12’000 signatures contre la fermeture d’offices

Vaud• La coalition «Touche pas à ma poste» a déposé 12’000 signatures cette semaine auprès des autorités vaudoises. «Nous voulons que le Conseil d’Etat fasse pression sur les autorités fédérales et la direction de La Poste», explique Christophe Grand, un de ses membres.

Mardi, la coalition vaudoise «Touche pas à ma poste», qui regroupe le POP, Syndicom et l’association citoyenne pour la défense des usagers des services publics (ACIDUS), a déposé au Grand Conseil vaudois une pétition munie de 10’311 signatures contre le démantèlement des offices de poste et ses conséquences à la fois sur les usagers et sur les salariés. 2000 signatures supplémentaires contre la fermeture de la poste d’Ollon ont également été transmises. «Nous voulons que le Conseil d’Etat fasse pression auprès des autorités fédérales et sur la direction de La Poste», explique Christophe Grand, secrétaire du POP, qui dénonce «des attaques constantes contre le personnel et les usagers, qui vont à l’encontre de ce que l’on attend du service public». Pour rappel, la Poste avait annoncé en juin que seules 78 de ses filiales vaudoises sur les 127 actuelles étaient garanties, et ce «au moins jusqu’en 2020». Des annonces similaires ont été faites dans tous les cantons. La Poste a annoncé que sa restructuration pourrait toucher 1200 personnes au niveau Suisse.

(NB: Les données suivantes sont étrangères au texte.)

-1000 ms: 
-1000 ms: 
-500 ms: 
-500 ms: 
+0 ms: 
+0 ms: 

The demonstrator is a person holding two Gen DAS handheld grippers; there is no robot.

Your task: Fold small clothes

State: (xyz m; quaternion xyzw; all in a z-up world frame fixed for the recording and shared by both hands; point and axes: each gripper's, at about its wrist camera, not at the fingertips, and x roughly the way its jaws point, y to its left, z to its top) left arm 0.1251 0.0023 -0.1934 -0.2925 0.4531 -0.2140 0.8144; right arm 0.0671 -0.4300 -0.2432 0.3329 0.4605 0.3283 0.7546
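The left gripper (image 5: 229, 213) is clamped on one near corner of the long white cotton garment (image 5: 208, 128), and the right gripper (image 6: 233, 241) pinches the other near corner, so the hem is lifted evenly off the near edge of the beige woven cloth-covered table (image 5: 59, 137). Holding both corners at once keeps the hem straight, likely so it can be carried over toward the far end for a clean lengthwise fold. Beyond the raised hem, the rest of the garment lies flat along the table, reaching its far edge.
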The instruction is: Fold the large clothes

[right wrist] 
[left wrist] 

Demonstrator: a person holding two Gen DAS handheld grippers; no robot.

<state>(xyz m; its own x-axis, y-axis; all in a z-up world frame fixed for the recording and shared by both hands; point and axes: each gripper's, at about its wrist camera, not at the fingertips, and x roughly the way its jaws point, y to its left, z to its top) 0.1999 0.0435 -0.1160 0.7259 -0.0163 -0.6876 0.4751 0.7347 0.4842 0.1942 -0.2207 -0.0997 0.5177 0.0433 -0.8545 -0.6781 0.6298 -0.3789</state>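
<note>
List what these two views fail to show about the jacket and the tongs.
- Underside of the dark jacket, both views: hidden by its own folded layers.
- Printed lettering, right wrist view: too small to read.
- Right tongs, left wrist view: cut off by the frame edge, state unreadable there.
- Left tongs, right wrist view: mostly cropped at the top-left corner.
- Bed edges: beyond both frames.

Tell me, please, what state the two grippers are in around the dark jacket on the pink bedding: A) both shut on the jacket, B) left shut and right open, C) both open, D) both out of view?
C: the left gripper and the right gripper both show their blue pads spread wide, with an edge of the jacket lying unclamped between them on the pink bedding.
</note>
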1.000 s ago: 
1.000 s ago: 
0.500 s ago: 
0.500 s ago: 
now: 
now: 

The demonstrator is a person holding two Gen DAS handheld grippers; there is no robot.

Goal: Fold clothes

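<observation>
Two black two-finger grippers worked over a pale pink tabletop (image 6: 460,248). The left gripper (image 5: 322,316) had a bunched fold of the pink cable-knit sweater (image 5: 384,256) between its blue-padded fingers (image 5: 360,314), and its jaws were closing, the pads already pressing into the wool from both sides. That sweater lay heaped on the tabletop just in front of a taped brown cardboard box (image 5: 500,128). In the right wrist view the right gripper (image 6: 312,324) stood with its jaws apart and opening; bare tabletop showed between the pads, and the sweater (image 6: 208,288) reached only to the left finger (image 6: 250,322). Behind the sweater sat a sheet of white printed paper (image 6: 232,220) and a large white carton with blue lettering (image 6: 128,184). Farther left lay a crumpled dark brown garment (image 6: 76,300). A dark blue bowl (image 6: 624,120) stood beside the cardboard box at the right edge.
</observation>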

Une interpellation déposée au printemps
Au printemps, le POP avait déjà demandé au Conseil d’Etat ce qu’il entendait faire face à la situation, via une interpellation de son député Marc Oran. Dans sa réponse datée de septembre, l’exécutif précise qu’il a rencontré La Poste à deux reprises, réunions au cours desquelles il a signifié au géant jaune qu’il «ne cautionnerait aucune transformation ou fermeture d’offices postaux qui ne serait pas acceptée par les autorités communales concernées» et qu’«il attendait de la Poste qu’elle délivre un service postal et de paiement universel accessible aisément sur l’ensemble du canton, destiné à l’ensemble de la population, permettant l’accès à l’ensemble des prestations du service postal et de paiement et offert à un prix raisonnable».

Le Conseil d’Etat signale également qu’en vue de futures réunions avec le géant jaune, il a décidé de créer un groupe de travail chargé de réfléchir à des critères dont la Poste n’aurait pas tenu compte dans le cadre de sa stratégie, en particulier au regard du développement économique et démographique du canton. Il précise encore se tenir à la disposition des communes pour les soutenir en cas d’opposition à la fermeture de leur office, notamment dans le cadre de leur droit de recours auprès de la commission de la poste (PostCom). Enfin l’exécutif cantonal affirme qu’il «suivra avec attention» le traitement des différentes motions déposées au niveau fédéral dans le cadre du démantèlement de La Poste.

Pour Chrisophe Grand, ces mesures sont insuffisantes et le Conseil d’Etat doit accentuer sa pression sur la direction de La Poste et les autorités fédérales. Le militant souligne encore que le dépôt de la pétition ne signifie pas la fin de la campagne sur le sujet. L’organisation d’une manifestation au niveau national fait notamment partie des actions envisagées.